FileHash [Implemented] [Unstable]

Creates a hash in the prepeare and check step over the content of the whole file.

  • Includes all Bytes in the file, turned into a String, then this String is hashed and saved into amisane/amisane_read.toml.
  • Uses Sip13 Implementation, see the Paper for more info.
  • Excludes the metadata of the file as this is platform specific and varies by time (e.g. creation date, etc.)

RowHashes [Planned]

Creates a hash in the prepeare and check step over each row of the csv file.

Platform Reproducibility

When running amisane on the same file on different platforms, the hash can vary because of the different newline characters that are used on different platforms.
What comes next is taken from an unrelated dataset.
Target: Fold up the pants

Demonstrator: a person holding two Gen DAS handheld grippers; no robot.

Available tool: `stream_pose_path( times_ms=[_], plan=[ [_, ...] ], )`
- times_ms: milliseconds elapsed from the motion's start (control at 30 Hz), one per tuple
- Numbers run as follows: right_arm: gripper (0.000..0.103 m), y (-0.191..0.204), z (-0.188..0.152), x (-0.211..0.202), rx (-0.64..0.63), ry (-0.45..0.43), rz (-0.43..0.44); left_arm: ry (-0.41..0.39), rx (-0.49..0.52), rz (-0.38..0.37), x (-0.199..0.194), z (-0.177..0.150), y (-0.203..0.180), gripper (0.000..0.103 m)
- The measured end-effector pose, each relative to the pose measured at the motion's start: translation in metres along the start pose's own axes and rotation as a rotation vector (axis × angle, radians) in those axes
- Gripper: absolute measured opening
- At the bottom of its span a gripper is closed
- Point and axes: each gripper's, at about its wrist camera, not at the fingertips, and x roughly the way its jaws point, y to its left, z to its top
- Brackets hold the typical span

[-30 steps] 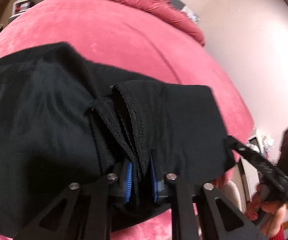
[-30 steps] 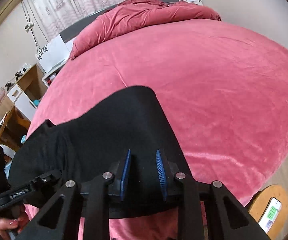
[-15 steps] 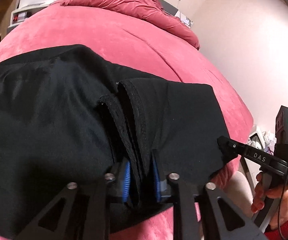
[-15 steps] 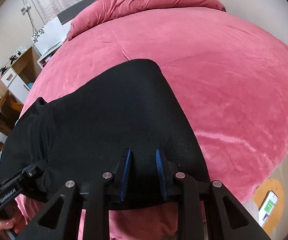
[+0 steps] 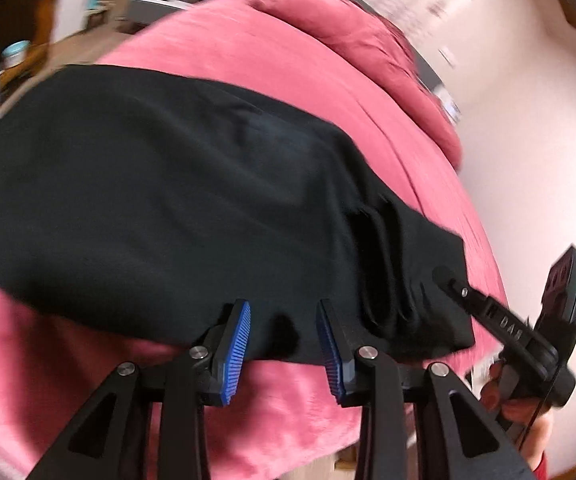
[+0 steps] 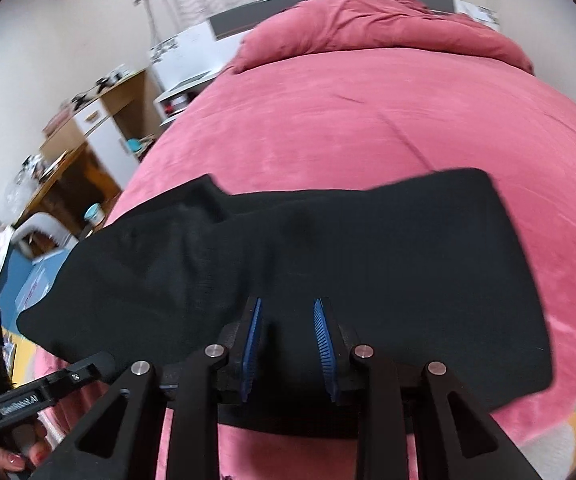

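Note:
Black pants (image 5: 175,200) lie spread on the pink bed (image 5: 288,80), their near edge by the bed's front. My left gripper (image 5: 283,344) hangs over that edge. Its jaws are opening, the blue pads (image 5: 235,352) stand apart, and the cloth's edge lies between them unpressed. My right gripper (image 6: 290,344) sits over the pants (image 6: 368,248) with black cloth filling the gap between its pads. In the left wrist view the right gripper (image 5: 448,280) has its tip on the pants near their right corner, held by a person's hand (image 5: 512,404).
A bunched pink duvet (image 6: 368,20) lies at the bed's head. A wooden desk with drawers (image 6: 87,128) and a white nightstand (image 6: 183,92) stand left of the bed. A pale wall (image 5: 528,160) runs along the right.
My left gripper let go of the bunched waistband and its pads spread. Both hands swung sideways, so the pants now stretch crosswise in both views. The right gripper's gap looks the same.

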Motion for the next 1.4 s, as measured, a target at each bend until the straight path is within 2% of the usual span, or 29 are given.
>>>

So you should use prepare and check on the same platform.

Glossary

File

  • A file is a single csv file that is being checked for sanity.
  • Not including the metadata

Path

  • Relative path to a file that is being checked for sanity.
  • Can not be extended with Glob patterns, or Regex.
  • Always relative to the the directory where the amisane binary is run.

Row

  • A single row in a csv file.
  • A row is defined by a newline character.
  • A row therefore can be platform specific when generated on different platforms, e.g. newline on Linux \n or on Windows \r\n.